KG: An audience comes to the venue, and artists do performances, they themselves are the pattern. After all, we only exist in the name of the pattern of the music industry.

Russell, you have described before how 'Japanese noise' has influenced your work, and, Kohei, you have said that you do not think you make 'noise'. What are your thoughts on 'Japanese noise' these days?

RH: If Incapacitants are 'Japanese noise' then it's kicking. I can't wait to see Incapacitants at All Ears, it's going to be a rare and unmissable event! I don't know about the current scene though. Genres are shit.  

KG: 'Japanese noise' or 'Japanoise' is a most ridiculous term these days. In the early days, there was more of a pure freedom and energy. People tend to stay within the term that has been categorised, like harsh noise or power electronics or post-industrial or techno or death metal or whatever. I never intended to be a part of a specific scene. I am not playing categorised noise. To me, noise is the result of a synthesis of various signals, not categories.
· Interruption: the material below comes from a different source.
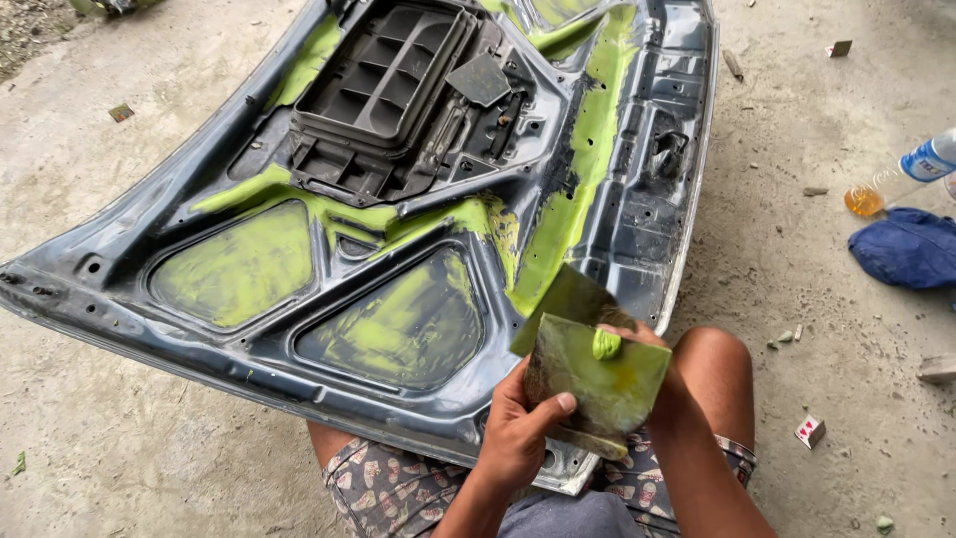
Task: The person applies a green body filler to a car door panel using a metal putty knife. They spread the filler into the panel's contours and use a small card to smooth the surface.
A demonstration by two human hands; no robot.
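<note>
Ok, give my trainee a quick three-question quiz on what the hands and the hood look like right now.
1. True or false: the left hand holds a flat scraper carrying a green blob of putty.
2. What colour is the filler spread on the hood?
3. What lies on the ground beside the blue cloth: A) a plastic bottle, B) a hammer?

Key: 1 true; 2 yellow-green; 3 A.
</note>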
My point of view doesn't exist in a stereotyped noise scene. I'm not against them, but it is a big mistake to all talk with the same point of view. I cannot talk about noise in the narrowest sense of the word.

The history of mankind has been in coexistence with all types of noise. Mankind evolved to learn a lot of things from the noise of nature, and then they made some noises for communication, like primitive rhythms or primitive screams for example. Listening to music (or trying to hear various sounds) is the same as listening to the noise. Noise is present everywhere, we cannot escape from it, and it does not only mean the noise made from a couple of hard chained distortion pedals or howling which people have categorised as such. My basic sounds are made using a variety of waveforms. It is the same even from the era when I was using analog equipment to now where I am using mainly a laptop. Nothing is forbidden, there are no rules.
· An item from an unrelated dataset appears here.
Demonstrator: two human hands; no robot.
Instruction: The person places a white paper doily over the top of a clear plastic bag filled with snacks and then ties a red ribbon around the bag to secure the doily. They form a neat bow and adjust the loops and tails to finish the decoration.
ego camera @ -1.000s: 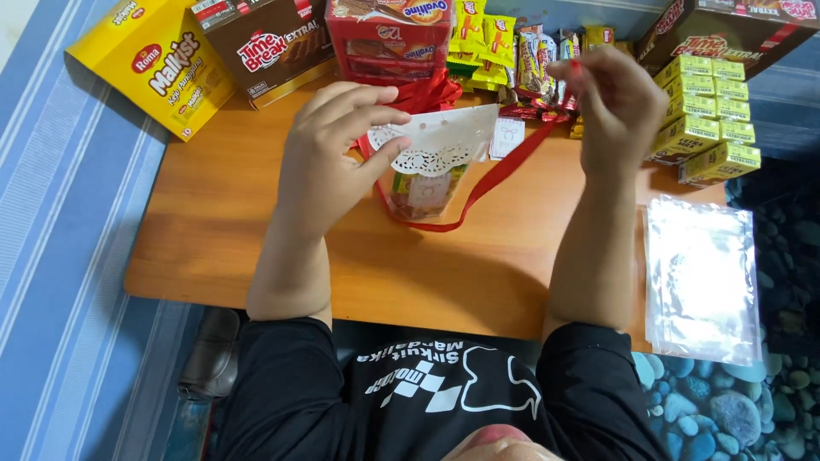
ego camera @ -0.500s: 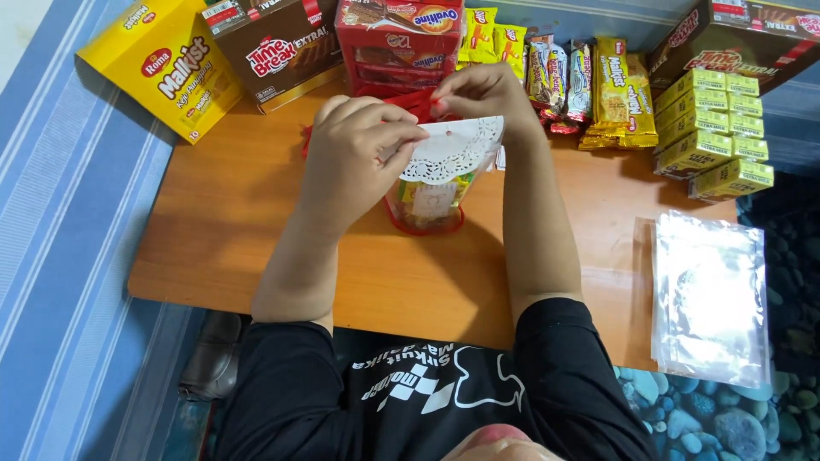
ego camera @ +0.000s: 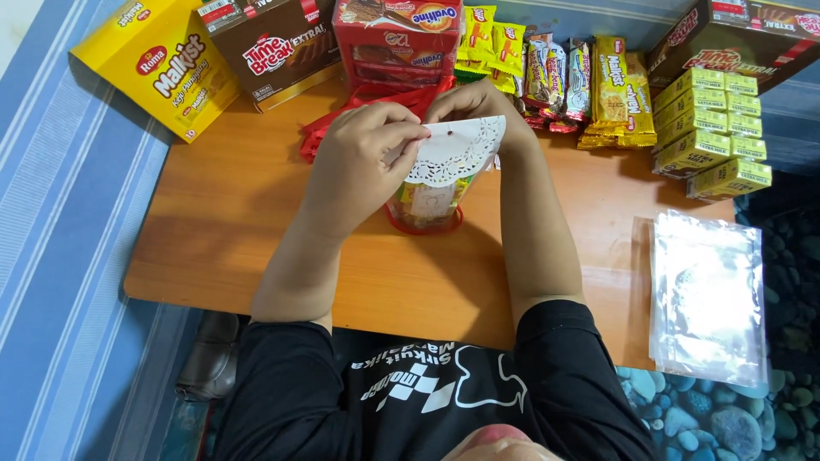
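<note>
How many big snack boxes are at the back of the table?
4: a yellow box far left, a brown box beside it, a red box behind the hands, and another brown box far right. More may be hidden past the frame's top.

So it's a low wooden table (ego camera: 256, 230), orange-brown top, sitting over a blue striped mat. Along the far edge there's a yellow biscuit box (ego camera: 158, 64) at the upper left of the frame, then a brown wafer box (ego camera: 273, 47), then a red box (ego camera: 397, 38) with red ribbon (ego camera: 342, 115) spilling out in front of it. Right of that, a row of snack packets (ego camera: 555, 77) lying flat, and a stack of small yellow-green boxes (ego camera: 713, 128) at the upper right. A pile of clear plastic bags (ego camera: 709, 299) lies on the right edge, hanging partly off. Centre has a small snack-filled pouch (ego camera: 424, 205) standing on the wood.
</note>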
Russell has been using various noises - he covers all of the gaps and it's really more interesting than Japanese noise. He has a totally great sense of balance. I feel very much more sympathy with him than with Japanese noise. Russell understands the essence of instinct of various sounds (brutality, humour, cycle, characters, etc). I gave him an oscillator box which was made in Japan as a gift. He has mastered it more skilfully than Japanese users. The builder who made it was impressed by it, in fact.

How did you meet? What is it about each other's work that you particularly admire? What are your similarities and differences?
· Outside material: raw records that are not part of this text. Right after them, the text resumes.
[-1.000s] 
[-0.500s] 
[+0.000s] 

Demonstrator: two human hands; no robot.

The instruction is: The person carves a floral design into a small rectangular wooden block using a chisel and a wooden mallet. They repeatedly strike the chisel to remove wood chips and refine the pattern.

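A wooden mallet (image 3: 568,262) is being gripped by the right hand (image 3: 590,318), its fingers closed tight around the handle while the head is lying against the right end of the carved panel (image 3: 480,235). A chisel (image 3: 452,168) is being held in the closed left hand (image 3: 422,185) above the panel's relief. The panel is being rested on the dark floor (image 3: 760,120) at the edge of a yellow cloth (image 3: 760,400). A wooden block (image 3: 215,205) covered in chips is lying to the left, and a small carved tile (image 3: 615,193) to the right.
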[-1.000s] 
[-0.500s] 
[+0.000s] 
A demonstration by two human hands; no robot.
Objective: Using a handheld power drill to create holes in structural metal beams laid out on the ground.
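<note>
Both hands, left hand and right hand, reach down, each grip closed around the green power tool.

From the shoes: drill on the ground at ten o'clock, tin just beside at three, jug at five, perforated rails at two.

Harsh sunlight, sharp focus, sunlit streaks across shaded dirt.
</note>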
KG: The first time we met was in 1996 at 2000V Tokyo when I played there. We kept in contact after that and did a performance together in Nottingham in 2012. 
I particularly admire how Russell is not biased. He looks at the various contexts in his wide range. 
About differences, we came from different contexts: Russell came from a conceptual art field and I came from the street and am an outsider really. But we are both brutal and hardcore sometimes. To me, I just do it brutal on the stage or become vacant off stage.

RH: We're both progressively disruptive, scorpions, though Kohei chooses a harder cigarette to me!

Kohei, I'm interested in your concept of 'post-music'. What is it and how does it relate to music?

KG: I think music has already been encoded. Lots of it is recycled stuff and variations, even in the field of experimental music. So what I'm doing is rearranging various pieces of encoded symbols. I felt that music was already saturated when it became possible to recreate music by sampling from various records easily and DJs started to create it on turntables. In other words, all sound material is able to be connected easily. All of my past works are various small pieces and they are really a small part, fragments, of a big picture or a big collage. Pain Jerk is a kind of assemblage, kind of a period in which completed form does not exist. Assemblage is not a complete form and it's not like a composed music form, so I will use any method if the result is interesting, if it bridges great gaps and the result goes towards the more super surreal and abstract.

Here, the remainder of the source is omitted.